Desde LAB consideramos este proyecto de RD como una vuelta de tuerca privatizadora y centralista que va a suponer una pérdida de derechos en referencia a la salud de la clase trabajadora, ya que van a dotar de mayor poder de actuación a estas asociaciones de empresarios que son las mutuas patronales, vaciando de contenido y competencias a los sistemas públicos de salud y sus profesionales (Osasunbidea y Osakidetza)

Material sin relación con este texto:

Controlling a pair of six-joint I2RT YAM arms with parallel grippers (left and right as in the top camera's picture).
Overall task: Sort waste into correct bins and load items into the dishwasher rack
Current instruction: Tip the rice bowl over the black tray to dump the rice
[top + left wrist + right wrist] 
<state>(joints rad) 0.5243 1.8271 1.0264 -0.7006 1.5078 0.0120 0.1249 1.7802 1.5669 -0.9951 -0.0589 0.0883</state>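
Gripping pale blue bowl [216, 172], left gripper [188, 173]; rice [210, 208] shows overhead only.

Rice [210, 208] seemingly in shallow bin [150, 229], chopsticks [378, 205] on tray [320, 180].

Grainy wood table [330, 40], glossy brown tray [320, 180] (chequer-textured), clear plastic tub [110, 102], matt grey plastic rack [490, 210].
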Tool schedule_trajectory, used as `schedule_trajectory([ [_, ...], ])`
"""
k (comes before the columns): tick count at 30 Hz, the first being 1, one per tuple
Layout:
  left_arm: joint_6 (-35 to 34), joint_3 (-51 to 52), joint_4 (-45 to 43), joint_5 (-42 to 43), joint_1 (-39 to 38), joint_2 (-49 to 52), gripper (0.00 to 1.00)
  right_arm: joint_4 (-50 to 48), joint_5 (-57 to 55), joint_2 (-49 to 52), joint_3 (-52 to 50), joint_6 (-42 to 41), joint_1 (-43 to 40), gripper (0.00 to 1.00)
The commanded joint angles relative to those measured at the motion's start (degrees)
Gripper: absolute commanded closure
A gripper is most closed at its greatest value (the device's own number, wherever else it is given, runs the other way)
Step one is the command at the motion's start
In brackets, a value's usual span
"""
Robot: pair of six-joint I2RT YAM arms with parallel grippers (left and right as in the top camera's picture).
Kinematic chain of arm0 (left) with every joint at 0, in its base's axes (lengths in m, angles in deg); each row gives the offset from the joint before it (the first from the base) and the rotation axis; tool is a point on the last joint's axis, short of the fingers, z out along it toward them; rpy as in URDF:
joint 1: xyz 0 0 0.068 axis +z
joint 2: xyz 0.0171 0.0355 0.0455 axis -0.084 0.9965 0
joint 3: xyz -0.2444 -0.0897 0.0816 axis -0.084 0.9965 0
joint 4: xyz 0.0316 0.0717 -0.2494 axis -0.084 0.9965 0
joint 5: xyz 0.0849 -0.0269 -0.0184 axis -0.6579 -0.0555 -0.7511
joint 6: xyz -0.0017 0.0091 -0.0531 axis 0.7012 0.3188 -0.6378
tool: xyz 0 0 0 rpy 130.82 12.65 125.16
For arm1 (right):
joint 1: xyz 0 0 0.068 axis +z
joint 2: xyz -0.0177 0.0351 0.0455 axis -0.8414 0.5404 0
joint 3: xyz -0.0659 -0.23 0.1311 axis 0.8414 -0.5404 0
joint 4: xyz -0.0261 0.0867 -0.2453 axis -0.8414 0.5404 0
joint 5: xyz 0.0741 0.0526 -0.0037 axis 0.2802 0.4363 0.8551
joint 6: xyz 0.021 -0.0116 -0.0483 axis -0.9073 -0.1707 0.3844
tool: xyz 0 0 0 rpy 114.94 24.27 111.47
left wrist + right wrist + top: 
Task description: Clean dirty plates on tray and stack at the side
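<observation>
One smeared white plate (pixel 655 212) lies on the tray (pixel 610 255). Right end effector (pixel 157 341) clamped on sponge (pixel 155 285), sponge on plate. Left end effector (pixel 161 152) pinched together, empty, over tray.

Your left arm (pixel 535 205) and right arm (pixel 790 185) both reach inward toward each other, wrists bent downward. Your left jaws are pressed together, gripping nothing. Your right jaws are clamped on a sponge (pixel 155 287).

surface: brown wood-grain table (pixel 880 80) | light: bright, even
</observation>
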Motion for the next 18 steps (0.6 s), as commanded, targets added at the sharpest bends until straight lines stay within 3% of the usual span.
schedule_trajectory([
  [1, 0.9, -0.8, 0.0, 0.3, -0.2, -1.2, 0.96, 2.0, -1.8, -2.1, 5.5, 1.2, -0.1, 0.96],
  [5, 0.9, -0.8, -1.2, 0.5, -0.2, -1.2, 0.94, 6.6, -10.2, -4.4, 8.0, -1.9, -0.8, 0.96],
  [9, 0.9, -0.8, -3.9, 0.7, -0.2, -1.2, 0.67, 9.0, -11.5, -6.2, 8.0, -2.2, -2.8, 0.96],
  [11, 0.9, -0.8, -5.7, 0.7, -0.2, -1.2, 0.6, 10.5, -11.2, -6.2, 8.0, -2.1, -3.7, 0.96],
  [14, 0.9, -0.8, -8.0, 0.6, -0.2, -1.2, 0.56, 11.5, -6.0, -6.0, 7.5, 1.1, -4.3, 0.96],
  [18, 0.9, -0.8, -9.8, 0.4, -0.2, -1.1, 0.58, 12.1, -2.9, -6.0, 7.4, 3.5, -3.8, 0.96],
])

En definitiva, podemos decir sin miedo a equivocarnos que el modelo actual que tenemos y las constantes reformas realizadas y las que están llamando a la puerta, van hacia el camino equivocado, se ahonda en el desmantelamiento del sistema publico, avanzamos hacia un modelo centralista, privado y economicista de la salud, financiado con dinero publico que gestionan mutuas patronales, que dualiza el sistema (uno de gestión privada para trabajadoras y trabajadores en activo y el público descapitalizado más cercano a la beneficencia) y en el que se les va a dar todo el poder a esas asociaciones de empresarios que son las mutuas, sin ningún control, sin perseguir el fraude en el registro de enfermedades profesionales y accidentes de trabajo. Todo ello bajo la excusa de la mejor gestión “privada” que la pública, pero lo que no dicen es los costes que la sociedad paga por sus altas tempranas, despidos de personas enfermas o secuelas evitables.
Es por ello que desde LAB reafirmamos nuestro compromiso en el impulso y la creación del Marco Vasco de Relaciones Laborales y de Protección Social, para que aquí podamos decidir qué modelo queremos, en definitiva un modelo público, universal, participativo, libre de mutuas, de atención integral, donde la salud de la clase trabajadora sea un derecho en sí mismo y no esté condicionada por factores económicos, sino únicamente por criterios de salud.